Instructions to follow ::
Count how many lines in the following data hold the word "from". Your answer is the number and nothing else.

== Segment start ==

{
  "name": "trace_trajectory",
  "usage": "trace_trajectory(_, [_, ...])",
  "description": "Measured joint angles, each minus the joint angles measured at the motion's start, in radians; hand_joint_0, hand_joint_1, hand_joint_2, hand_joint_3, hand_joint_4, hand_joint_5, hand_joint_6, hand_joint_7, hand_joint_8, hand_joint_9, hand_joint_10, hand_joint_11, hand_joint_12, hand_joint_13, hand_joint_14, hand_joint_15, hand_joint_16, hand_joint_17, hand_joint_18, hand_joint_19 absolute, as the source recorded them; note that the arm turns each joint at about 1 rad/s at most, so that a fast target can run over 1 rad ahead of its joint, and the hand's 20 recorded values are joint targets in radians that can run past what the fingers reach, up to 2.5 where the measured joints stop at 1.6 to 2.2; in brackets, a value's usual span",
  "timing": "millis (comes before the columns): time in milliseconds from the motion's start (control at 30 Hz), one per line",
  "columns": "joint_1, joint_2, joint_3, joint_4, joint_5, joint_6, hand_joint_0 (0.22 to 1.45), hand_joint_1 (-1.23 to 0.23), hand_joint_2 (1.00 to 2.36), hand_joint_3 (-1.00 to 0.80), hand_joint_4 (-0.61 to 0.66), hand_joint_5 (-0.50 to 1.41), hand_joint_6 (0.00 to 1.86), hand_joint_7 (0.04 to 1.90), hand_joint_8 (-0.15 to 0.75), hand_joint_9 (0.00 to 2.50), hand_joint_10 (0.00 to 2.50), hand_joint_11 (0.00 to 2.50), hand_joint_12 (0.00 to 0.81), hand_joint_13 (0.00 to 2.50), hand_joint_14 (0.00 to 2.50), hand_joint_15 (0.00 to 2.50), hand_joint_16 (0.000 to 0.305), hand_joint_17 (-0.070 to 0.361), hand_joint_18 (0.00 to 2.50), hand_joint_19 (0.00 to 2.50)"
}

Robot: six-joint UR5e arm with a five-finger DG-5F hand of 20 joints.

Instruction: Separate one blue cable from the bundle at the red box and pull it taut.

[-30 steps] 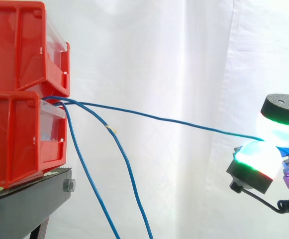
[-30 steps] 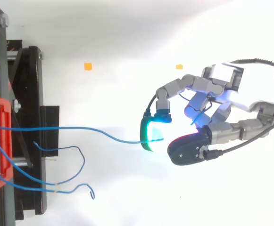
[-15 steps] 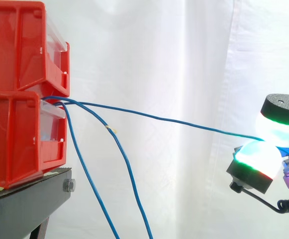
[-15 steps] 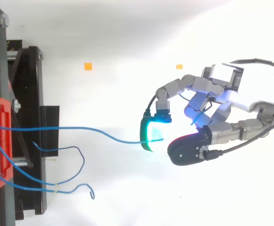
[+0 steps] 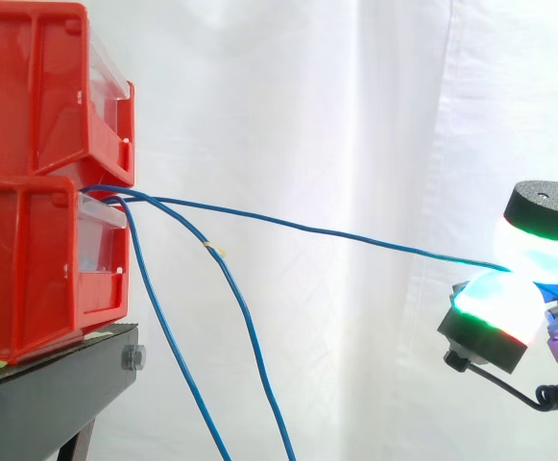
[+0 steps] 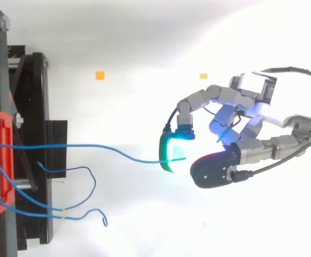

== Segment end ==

Finished task ::
2